RFC-0247: Enabling LTO in Fuchsia | |
---|---|
Status | Accepted |
Areas |
|
Description | Enable a compiler feature called Link Time Optimization (LTO) in Fuchsia only for the target binaries that are generated by the Clang toolchain except for the kernel in non-debug (aka release) builds. |
Issues | |
Gerrit change | |
Authors | |
Reviewers | |
Date submitted (year-month-day) | 2024-03-29 |
Date reviewed (year-month-day) | 2024-05-02 |
Summary
We propose enabling a compiler feature called Link Time Optimization (LTO) in Fuchsia only for the target binaries that are generated by the Clang toolchain except for the kernel in our non-debug (aka release) builds. We do not propose enabling LTO in the kernel and Rust in this RFC.
Motivation
LTO achieves better runtime performance and reduces code size at the cost of increased build time. LTO is a stepping stone towards achieving a more performant and secure system when combined with:
Combining LTO with PGO typically achieves better runtime performance because LTO can make guided decisions based on the collected profiles. Besides, LTO makes it possible to use a security mitigation technique called CFI. Enabling LTO and CFI on Fuchsia helps to achieve feature parity with other OS vendors, such as Android and ChromeOS.
Stakeholders
Facilitator:
hjfreyer@google.com
Reviewers:
- aaronwood@google.com
- olivernewman@google.com
- phosek@google.com
Consulted:
- awolter@google.com
- davidroth@google.com
- fmeawad@google.com
- mseaborn@google.com
Socialization:
We socialized a version of this RFC with the EngProd, Performance, Release, Software Assembly, Toolchain and Zircon Kernel teams.
Design
We landed a CL to prepare enabling LTO by default in non-debug (aka release) builds. We only need to turn it on in a followup CL. Developers can use a GN argument to disable LTO completely to mitigate the build time impact.
Implementation
We implemented the proposal in this RFC and landed the necessary changes.
Performance
LTO provides size and performance benefits:
Size benefit: We run the size checker builders in CQ to measure the size benefit of LTO, and found out that enabling LTO only in the Clang generated binaries reduces the total code size by 0.17 MiB in smart displays and 0.24 MiB in core_size_limits.arm64, respectively.

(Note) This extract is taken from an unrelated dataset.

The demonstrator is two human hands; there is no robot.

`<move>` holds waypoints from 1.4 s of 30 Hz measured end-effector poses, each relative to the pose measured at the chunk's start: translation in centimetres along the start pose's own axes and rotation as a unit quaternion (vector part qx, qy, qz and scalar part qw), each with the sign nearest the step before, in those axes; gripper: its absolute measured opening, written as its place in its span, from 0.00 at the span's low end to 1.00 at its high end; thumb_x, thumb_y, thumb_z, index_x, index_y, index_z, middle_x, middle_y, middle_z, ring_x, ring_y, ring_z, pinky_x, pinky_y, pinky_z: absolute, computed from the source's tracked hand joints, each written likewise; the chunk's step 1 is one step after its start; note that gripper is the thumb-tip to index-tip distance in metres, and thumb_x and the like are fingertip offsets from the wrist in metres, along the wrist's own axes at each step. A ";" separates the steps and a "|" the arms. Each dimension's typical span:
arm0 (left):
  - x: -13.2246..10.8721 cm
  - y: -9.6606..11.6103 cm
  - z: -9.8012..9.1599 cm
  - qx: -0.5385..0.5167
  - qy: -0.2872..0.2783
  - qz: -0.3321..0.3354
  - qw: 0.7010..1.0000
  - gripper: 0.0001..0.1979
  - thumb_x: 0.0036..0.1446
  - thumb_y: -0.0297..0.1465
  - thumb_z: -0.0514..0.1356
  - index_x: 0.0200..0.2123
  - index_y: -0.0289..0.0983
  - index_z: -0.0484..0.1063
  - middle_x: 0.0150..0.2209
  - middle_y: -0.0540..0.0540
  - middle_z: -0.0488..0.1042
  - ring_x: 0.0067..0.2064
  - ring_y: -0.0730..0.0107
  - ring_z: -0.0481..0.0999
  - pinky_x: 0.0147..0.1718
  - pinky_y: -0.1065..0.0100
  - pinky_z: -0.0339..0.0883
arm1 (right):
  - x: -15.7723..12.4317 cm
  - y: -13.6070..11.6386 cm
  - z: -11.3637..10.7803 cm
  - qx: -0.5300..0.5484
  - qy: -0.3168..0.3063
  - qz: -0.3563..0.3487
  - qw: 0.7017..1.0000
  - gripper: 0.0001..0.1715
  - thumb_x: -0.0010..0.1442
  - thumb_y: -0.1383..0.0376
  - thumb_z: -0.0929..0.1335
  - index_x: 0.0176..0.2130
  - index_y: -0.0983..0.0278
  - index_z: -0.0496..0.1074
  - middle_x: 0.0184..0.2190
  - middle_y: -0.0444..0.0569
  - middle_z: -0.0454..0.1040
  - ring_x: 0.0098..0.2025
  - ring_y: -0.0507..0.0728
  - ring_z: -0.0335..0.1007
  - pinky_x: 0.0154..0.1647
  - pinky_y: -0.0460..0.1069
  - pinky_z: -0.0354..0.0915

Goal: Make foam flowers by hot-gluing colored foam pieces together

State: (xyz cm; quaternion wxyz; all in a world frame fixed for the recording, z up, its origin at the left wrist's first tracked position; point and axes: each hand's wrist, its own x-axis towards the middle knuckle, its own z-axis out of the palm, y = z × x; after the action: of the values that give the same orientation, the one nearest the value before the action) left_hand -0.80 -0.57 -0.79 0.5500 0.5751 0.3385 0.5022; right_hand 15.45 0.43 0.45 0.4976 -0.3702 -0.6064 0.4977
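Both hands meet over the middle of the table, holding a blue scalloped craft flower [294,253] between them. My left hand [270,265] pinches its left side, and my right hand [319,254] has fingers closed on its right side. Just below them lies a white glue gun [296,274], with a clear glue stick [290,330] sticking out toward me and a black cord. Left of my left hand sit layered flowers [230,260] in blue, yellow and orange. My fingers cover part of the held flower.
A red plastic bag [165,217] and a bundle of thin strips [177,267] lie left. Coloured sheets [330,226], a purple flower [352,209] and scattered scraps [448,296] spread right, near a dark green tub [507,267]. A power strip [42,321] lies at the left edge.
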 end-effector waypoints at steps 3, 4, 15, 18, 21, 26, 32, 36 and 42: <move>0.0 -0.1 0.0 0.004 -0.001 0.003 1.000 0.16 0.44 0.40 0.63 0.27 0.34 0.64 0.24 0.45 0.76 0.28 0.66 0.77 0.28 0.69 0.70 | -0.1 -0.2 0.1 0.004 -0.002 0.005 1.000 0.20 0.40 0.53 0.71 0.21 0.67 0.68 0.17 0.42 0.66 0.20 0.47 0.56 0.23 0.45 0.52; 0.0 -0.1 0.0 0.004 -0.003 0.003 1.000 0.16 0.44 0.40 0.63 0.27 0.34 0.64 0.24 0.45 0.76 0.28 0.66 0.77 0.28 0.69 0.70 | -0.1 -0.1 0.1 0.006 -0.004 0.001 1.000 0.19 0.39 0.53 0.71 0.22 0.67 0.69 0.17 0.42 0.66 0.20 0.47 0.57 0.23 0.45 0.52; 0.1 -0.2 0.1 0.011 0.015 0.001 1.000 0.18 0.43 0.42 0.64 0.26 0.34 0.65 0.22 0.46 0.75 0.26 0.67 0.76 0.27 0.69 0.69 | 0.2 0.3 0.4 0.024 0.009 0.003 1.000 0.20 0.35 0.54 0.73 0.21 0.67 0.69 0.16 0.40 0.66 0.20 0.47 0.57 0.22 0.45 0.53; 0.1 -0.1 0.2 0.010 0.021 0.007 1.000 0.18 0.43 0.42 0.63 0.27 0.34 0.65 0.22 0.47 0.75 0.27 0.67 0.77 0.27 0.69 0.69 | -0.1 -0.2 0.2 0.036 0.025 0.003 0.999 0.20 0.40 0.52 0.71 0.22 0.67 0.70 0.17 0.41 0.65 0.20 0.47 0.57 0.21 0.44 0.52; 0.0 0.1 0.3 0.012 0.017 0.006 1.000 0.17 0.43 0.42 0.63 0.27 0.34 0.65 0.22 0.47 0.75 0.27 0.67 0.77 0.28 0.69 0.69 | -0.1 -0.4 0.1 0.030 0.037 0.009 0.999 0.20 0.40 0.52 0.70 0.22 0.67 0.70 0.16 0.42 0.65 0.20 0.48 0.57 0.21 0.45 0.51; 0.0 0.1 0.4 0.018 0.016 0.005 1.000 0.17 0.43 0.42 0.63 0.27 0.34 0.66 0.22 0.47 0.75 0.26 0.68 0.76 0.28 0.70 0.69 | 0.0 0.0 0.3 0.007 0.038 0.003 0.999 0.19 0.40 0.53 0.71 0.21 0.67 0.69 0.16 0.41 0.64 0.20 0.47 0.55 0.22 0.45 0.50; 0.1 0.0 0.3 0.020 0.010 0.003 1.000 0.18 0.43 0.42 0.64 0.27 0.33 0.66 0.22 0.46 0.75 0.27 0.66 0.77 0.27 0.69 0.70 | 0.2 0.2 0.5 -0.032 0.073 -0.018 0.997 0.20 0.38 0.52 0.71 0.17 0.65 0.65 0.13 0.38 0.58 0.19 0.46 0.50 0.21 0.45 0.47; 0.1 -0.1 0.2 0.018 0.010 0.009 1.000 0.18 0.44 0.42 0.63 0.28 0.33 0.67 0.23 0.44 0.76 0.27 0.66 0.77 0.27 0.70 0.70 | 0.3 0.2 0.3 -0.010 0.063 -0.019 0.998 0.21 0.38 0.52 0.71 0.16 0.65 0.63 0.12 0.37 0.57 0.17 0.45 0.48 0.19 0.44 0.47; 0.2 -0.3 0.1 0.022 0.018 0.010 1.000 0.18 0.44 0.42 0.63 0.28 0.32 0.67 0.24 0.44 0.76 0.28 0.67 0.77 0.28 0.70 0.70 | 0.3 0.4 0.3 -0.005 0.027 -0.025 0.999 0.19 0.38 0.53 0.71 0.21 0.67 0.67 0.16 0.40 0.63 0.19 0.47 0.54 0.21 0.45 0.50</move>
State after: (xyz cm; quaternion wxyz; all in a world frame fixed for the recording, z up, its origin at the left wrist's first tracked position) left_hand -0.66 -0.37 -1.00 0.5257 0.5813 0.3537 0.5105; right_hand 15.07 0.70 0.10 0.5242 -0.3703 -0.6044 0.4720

Performance benefit: We ran the performance builders in CQ to measure the performance benefit of LTO. LTO improved 23 out of 405 tests in smart displays, where we see a range of gains and some of them are above 10%. Moreover, LTO improved 1,959 out of 5,226 tests in platform builders. We also see a large range of performance gains in the platform builders, and some of them are above 30%.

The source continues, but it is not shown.